All of the listing should be returned as written, apart from any picture in it.
==========
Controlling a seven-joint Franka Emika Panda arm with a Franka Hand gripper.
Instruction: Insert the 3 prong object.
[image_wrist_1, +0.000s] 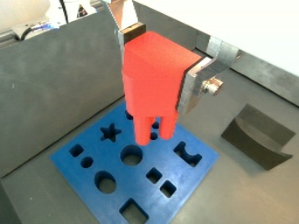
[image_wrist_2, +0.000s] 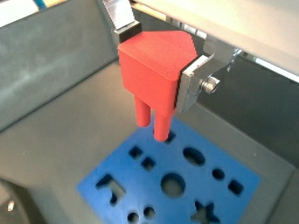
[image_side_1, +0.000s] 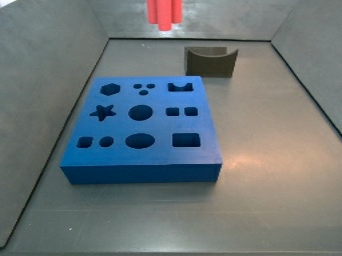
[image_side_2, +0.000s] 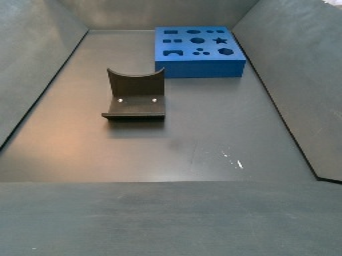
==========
• _Answer to this task_:
Controlling a seven-joint Franka Emika Panda arm with a Franka Hand gripper.
Instruction: Insert the 3 prong object.
[image_wrist_1, +0.000s] 
[image_wrist_2, +0.000s] 
[image_side_1, +0.000s] 
[image_side_2, +0.000s] 

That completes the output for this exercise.